Two lines in the data below mark the range: the one with "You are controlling" and the one with "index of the". Return both, along with every line between them, exactly.
■ ■ ■
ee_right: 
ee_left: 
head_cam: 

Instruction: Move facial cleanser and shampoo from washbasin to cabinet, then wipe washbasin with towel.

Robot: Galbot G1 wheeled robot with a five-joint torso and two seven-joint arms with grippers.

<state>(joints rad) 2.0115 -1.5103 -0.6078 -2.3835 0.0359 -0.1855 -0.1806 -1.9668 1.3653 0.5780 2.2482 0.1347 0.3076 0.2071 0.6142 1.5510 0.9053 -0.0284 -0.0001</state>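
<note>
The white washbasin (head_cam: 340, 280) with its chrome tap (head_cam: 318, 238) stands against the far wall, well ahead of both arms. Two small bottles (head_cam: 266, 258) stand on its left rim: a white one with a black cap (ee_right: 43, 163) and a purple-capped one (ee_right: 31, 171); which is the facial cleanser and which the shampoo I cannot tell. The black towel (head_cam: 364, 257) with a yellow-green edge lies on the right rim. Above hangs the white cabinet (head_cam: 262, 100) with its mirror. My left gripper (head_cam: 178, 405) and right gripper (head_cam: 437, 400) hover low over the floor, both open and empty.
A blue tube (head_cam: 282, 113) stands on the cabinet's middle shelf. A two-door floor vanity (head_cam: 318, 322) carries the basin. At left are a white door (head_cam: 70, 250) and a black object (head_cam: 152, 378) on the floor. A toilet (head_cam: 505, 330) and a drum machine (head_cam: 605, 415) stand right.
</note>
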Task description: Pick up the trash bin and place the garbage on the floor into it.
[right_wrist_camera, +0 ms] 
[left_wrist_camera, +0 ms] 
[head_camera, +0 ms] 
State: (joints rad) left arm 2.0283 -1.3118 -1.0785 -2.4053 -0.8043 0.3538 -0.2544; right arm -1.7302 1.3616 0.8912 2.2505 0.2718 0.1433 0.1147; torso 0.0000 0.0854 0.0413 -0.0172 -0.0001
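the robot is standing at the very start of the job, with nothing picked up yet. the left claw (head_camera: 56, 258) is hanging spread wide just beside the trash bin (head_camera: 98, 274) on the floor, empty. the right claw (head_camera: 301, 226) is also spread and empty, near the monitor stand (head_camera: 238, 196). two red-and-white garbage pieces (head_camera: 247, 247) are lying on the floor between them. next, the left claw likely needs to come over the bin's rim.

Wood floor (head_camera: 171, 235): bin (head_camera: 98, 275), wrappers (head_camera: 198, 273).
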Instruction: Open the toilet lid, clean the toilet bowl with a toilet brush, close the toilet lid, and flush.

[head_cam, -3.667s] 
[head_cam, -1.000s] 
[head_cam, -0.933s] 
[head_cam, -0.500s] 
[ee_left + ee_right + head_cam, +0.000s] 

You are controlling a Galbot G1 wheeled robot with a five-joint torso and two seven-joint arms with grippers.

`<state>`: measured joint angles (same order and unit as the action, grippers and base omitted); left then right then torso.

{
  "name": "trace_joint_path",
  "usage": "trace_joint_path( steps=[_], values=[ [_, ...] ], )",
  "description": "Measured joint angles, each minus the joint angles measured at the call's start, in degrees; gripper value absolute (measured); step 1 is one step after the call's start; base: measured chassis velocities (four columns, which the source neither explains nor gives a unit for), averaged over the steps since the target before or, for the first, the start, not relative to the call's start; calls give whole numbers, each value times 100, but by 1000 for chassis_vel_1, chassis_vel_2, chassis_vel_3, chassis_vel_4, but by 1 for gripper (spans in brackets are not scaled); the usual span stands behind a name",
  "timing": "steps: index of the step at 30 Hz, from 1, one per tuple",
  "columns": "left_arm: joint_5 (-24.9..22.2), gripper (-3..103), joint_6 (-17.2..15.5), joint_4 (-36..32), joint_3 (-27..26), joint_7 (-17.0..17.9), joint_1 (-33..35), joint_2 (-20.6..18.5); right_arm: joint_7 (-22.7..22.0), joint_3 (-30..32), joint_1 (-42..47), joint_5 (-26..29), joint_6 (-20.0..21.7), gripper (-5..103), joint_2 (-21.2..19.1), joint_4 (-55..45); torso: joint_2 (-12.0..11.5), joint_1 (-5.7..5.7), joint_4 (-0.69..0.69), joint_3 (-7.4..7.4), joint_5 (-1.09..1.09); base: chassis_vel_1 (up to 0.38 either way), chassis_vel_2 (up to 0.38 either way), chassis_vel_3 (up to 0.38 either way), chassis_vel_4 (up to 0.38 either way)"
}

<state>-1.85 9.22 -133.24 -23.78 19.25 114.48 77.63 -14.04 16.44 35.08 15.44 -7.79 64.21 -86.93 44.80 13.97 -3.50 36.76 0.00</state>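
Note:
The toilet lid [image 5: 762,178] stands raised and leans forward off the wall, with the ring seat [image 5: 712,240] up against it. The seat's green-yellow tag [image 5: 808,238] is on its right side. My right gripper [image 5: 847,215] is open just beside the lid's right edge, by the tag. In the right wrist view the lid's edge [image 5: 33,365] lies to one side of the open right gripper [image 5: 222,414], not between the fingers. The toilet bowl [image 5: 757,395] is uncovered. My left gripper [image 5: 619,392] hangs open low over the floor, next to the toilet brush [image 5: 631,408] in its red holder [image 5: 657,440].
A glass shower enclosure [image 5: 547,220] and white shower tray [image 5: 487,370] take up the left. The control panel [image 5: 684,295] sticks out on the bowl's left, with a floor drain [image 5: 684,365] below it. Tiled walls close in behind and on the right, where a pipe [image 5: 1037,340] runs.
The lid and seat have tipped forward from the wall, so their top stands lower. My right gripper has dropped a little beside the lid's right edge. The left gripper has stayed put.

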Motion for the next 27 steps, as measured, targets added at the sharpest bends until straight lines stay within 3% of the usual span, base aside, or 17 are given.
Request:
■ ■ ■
= Answer to this exercise =
You are controlling a Galbot G1 wheeled robot with a five-joint torso and two seven-joint arms with grippers.

`<state>`: measured joint angles (same order and unit as the action, grippers and base omitted); left then right then torso.

{
  "name": "trace_joint_path",
  "usage": "trace_joint_path( steps=[_], values=[ [_, ...] ], )",
  "description": "Measured joint angles, each minus the joint angles measured at the call's start, in degrees; gripper value absolute (measured); step 1 is one step after the call's start; base: measured chassis velocities (four columns, which the source neither explains nor gives a unit for), averaged over the steps since the target before or, for the first, the start, not relative to the call's start; calls give whole numbers, each value times 100, but by 1000 for chassis_vel_1, chassis_vel_2, chassis_vel_3, chassis_vel_4, but by 1 for gripper (spans in brackets are not scaled); the usual span stands behind a name",
  "timing": "steps: index of the step at 30 Hz, from 1, one per tuple",

The answer has been fully stated.